Task directions: Take each line of the entries below that contains "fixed" and copy it.

━━ Recorded information ━━

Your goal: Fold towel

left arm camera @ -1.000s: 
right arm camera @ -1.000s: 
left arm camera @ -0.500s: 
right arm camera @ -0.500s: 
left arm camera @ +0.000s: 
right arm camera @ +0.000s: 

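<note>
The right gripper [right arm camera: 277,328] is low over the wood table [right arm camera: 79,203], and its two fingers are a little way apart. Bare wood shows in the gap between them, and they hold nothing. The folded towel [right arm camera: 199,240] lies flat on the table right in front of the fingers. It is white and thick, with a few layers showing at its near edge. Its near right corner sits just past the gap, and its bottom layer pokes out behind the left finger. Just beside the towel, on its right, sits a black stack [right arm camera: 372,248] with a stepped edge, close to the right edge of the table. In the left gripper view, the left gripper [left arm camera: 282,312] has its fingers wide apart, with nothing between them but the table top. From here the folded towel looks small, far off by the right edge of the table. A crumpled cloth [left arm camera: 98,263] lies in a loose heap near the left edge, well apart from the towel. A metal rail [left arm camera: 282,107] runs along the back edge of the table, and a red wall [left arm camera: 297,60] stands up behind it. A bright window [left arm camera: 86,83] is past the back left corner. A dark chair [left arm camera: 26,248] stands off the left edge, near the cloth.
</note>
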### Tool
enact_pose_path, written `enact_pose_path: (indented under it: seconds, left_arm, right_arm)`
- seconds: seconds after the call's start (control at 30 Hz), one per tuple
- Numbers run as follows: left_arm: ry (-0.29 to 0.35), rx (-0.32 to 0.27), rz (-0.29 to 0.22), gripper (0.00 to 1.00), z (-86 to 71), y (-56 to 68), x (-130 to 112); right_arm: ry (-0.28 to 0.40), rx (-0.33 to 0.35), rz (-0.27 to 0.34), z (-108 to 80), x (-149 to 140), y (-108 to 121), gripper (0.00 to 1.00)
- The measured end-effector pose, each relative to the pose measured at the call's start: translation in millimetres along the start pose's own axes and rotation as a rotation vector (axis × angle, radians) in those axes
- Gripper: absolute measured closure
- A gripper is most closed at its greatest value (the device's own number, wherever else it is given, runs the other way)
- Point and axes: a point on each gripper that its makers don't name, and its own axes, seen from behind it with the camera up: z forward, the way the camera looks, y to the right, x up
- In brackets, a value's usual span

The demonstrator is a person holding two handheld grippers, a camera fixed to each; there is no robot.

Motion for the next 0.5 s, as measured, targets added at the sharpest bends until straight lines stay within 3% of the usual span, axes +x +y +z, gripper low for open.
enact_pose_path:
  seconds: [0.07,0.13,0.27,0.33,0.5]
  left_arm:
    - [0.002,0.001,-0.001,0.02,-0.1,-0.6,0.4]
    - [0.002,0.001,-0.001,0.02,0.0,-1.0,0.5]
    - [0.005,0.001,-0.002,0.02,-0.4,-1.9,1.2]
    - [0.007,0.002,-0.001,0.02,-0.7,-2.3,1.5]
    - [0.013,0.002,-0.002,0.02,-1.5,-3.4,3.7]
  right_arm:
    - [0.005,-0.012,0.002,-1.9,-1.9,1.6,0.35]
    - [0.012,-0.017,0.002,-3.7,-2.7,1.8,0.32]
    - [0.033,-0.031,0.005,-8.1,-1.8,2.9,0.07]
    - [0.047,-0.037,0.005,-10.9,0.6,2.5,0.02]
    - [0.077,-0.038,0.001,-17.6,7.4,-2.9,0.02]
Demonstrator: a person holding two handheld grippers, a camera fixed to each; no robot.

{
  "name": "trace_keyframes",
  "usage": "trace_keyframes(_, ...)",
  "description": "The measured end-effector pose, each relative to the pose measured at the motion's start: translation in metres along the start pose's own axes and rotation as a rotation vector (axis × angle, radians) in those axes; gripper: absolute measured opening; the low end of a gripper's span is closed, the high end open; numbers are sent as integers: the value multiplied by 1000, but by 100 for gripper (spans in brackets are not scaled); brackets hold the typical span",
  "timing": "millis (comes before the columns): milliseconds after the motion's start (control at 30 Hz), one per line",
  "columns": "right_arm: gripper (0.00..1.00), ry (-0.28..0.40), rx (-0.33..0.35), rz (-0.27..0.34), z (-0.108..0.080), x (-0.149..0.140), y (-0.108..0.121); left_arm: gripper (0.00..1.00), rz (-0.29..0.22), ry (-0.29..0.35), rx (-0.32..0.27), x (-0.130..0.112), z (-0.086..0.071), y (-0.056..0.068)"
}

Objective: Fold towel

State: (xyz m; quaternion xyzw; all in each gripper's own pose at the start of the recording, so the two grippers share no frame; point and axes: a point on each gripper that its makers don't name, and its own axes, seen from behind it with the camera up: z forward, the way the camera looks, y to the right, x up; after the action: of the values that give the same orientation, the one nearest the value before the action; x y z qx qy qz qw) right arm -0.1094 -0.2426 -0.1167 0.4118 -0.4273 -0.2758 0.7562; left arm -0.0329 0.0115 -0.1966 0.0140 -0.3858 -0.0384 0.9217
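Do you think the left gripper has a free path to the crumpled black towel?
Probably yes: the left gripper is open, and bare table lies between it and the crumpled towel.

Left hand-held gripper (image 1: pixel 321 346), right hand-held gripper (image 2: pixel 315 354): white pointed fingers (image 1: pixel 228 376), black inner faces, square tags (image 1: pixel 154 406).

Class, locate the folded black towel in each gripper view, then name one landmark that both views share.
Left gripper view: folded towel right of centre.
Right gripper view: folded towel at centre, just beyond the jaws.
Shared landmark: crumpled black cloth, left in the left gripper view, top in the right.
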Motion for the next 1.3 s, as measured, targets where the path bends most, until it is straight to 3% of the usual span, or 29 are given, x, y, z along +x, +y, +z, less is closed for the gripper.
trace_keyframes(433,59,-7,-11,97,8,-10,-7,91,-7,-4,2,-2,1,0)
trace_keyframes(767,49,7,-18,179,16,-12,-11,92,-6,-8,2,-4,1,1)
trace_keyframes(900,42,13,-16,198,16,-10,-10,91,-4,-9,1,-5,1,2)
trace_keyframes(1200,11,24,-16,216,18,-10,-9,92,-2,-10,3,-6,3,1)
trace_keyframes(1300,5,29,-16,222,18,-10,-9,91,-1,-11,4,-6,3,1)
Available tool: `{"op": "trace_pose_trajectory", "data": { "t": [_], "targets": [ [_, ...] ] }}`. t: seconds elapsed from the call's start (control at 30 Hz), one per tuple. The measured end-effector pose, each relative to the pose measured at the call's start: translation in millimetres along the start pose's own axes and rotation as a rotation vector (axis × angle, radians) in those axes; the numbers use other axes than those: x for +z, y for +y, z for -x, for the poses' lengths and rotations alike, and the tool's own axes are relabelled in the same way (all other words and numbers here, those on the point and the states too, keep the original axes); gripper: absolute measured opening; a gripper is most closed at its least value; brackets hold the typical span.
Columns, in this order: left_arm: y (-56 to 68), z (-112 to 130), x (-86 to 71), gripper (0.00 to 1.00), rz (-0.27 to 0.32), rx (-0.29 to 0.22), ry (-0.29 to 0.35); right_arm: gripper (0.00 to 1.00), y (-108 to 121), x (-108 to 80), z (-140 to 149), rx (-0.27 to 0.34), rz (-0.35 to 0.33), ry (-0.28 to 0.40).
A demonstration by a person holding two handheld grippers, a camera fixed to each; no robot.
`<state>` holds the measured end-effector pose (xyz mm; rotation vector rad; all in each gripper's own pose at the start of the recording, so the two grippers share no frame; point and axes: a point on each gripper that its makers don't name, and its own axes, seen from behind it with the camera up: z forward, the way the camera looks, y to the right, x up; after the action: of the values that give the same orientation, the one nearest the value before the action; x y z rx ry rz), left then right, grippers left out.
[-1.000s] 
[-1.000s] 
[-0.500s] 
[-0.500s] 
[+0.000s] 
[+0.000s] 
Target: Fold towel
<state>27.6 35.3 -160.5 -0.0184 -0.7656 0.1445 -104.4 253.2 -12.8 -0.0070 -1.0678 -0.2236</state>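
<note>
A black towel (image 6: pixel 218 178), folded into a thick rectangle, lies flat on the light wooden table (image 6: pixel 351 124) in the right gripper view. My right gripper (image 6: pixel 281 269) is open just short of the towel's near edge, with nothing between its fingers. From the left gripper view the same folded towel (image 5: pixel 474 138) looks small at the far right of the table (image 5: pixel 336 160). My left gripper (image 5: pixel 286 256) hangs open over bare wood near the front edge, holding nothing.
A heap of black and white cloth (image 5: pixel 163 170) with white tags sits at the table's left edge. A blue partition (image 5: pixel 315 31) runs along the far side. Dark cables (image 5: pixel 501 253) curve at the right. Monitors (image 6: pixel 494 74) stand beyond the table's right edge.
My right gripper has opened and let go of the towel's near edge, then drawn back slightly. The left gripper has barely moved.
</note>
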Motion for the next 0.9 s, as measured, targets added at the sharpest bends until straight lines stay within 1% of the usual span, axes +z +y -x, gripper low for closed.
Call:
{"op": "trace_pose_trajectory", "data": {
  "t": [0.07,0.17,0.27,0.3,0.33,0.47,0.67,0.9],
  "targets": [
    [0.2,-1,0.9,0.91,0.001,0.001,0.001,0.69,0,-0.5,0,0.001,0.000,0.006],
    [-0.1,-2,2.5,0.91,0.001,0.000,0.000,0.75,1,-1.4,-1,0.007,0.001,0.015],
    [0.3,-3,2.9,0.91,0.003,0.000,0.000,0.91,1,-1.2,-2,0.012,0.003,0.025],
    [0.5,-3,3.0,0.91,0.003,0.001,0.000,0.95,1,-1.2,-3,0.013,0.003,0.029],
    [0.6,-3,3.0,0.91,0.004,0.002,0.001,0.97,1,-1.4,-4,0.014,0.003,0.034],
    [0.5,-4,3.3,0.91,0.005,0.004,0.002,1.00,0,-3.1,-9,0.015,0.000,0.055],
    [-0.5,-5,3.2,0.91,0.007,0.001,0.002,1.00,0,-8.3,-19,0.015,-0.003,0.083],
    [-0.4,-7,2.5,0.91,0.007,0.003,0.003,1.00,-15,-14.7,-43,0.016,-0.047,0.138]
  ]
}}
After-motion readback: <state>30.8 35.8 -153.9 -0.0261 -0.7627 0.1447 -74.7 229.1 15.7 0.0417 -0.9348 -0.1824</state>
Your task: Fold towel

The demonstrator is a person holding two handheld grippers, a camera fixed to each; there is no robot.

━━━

Response to this exercise:
The demonstrator is a person holding two handheld grippers, a camera fixed to each; there is no robot.
Demonstrator: a person holding two handheld grippers, a camera fixed to each; no robot.
A demonstration by a person holding two handheld grippers, a camera fixed to each; no robot.
The demonstrator is a person holding two handheld grippers, a camera fixed to each; there is no robot.

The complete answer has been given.